If you've got a spare selfie around, you can now 3-D-print a scale model of your head thanks to a new technology by Adobe that converts 2-D photographs into 3-D models.
To be presented tonight at Adobe MAX Sneaks, the Photoshop maker's annual peek inside their development labs, 3-D Portraits smartly recognizes faces, eyes, mouths, and hair, and then efficiently turns them into a usable 3-D model. This is actually already possible in Photoshop, but it requires a number of tedious manual steps, and the results can range in quality. Thanks to research by Menglei Chai, a PhD student from Zhejiang University, and a team of Adobe Research scientists, though, they've now figured out how to largely automate the process.
It might seem like a novelty, but it's easy to see how this would be useful to the design process. Adobe themselves note that this technology could be used to bootstrap the complicated 3-D modeling process. Game developers or CGI designers, for example, could start their development process by converting still photographs into 3-D models.

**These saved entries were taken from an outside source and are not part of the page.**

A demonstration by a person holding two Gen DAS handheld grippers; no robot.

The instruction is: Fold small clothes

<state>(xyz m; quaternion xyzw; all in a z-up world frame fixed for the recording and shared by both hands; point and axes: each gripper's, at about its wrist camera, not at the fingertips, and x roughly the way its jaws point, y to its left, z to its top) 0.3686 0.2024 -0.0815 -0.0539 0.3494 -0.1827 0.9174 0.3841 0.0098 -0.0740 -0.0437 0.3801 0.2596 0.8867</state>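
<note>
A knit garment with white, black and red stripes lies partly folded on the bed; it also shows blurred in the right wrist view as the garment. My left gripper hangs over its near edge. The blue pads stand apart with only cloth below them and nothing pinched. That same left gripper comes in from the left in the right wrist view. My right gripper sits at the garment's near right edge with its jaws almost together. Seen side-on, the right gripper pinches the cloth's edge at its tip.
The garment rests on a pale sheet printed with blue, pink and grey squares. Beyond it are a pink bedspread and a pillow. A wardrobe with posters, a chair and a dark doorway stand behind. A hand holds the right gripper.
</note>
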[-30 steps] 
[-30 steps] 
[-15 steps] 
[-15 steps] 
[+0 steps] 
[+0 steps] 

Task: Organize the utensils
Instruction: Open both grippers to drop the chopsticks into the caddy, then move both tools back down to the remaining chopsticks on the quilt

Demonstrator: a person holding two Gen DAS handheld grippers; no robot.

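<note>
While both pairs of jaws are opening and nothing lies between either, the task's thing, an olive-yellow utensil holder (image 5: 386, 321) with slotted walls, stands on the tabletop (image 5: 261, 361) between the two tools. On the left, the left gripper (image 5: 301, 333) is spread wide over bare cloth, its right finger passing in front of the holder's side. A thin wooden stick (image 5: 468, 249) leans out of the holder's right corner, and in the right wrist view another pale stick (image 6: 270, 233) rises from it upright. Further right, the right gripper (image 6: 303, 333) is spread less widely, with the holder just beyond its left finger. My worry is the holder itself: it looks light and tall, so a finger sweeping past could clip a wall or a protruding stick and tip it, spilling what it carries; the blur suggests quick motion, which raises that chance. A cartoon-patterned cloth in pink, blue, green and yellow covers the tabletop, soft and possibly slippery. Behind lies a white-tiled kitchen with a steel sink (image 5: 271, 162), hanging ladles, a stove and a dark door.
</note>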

There are also applications for standard photo editing. Adobe points out that being able to calculate a 3-D model of a still photograph allows you to correctly model changes to lighting, dramatically and accurately altering the appearance of a photograph in ways you'd usually need a depth sensor to accomplish.
For right now, this remains a tech concept, which may (or may not) be baked into a future Adobe product. It will be presented at ACM Siggraph Asia in November.